Edit: Right watched it now:
- Eight contestants up a studio tower, in each round a question is asked with X number of answers, X-1 are correct (except in the final, where the final three battle to find one right answer). Each person picks their answer in secret, if they’re the only person to choose it then they own that answer automatically. If more than one person selects an, a buzzer question (neatly tangentally related to the subject of the main question) is asked, first to answer correctly owns it, everyone else must reselect from unclaimed answers. Rinse and repeat until everyone owns their own answer.
- Everyone lines up in a precarious position, each “lane” representing an answer. After some monster dragging out from Steve Jones, the person who owns the wrong answer is dispatched into the swimming pool in a number of apparently but actually not really spectacular ways. Each round is opened by DJ Nemone revealing the method of dispatch, and ends with Nemone interviewing the dispatched contestant.
- To break up the action, one round takes place at the “emergency exit” – whilst the contestants are strapped into wire descenders on a spinner above a hatch, they are randomly selected by tombola to answer a question. First one to get an answer wrong is sent down the hatch very slowly whilst gunge gets thrown at them, in a bit that’s a bit like the gunge tour of the house on Noel’s House Party.
- The actual quiz element is OK actually, you could take the stunts out and make an unspectacular but solid afternoon quiz out of that format, although the buzz in tie-breakers are a bit easy.
- The main problems is the immense dragging out of the dispatch. Not only do we get to go through everyone’s answers several times, alongside endless questions regarding how nervous they are, the correct answers are gradually revealed slowly, and then the final wrong answer revealed after a five second countdown, then another pause, and finally the answer, and then the Thing happens.
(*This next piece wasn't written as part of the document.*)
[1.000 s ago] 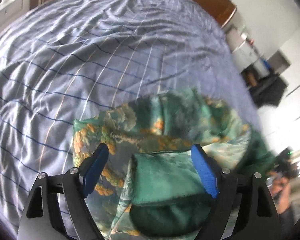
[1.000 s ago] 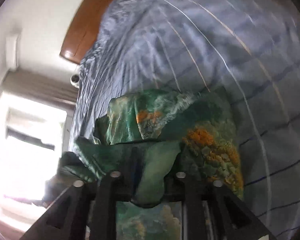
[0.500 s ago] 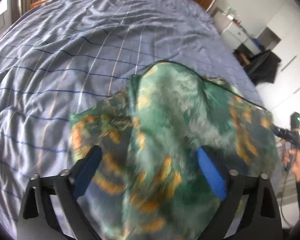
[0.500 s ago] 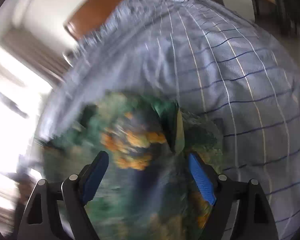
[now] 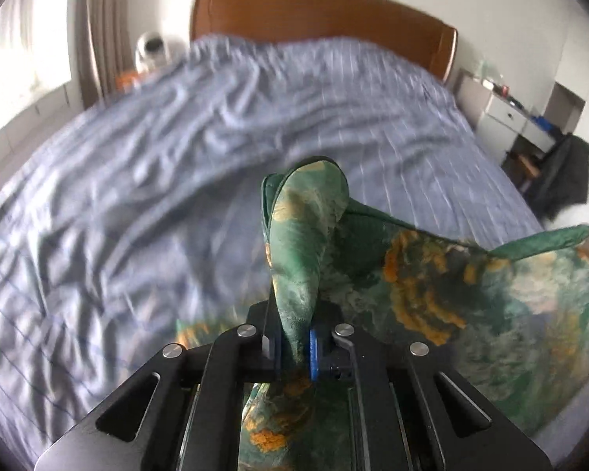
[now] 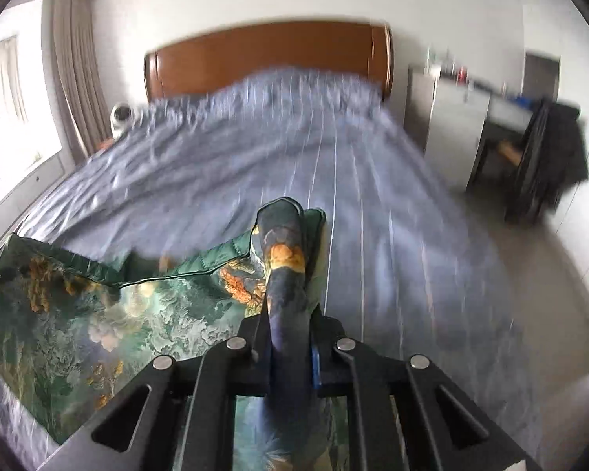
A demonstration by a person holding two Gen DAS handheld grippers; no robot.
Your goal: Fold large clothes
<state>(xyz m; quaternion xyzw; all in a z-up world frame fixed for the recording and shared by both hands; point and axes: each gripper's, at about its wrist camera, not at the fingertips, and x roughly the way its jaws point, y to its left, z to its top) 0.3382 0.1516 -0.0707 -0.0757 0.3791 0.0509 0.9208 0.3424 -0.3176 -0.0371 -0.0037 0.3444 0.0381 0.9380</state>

If it’s meant to be tense and exciting, well actually it’s very boring.
- The methods of dispatch are meant to be spectacular, but actually are surprisingly dull, most of them seem to involve bungee cords, many whilst sitting in some sort of vehicle which falls beneath you as you leave a ramp (if 50 of the 101 ways are different vehicles, that’s pretty rubbish).
- I like the tower set, and the hosts’ rather contemptous attitude towards the contestants’ experiences is quite funny, and the disconnect between the feel of the studio area and the proper outside-y bit is quite interesting.
- As unusual as it sounds, the US version of this if/when it happens could be quite good, because the adverts will eat up 15-20 minutes so you’d have to assume there’d be a lot less dragging things out. As it is, it’s a show that reuqires a 45 minute slot when it has an hour to fill.
Edit: According to overnights posted on the DS Forums, this started at just under 3m but increased to just under five million as the hour progressed, increasing its share! So there we are, we’re all wrong.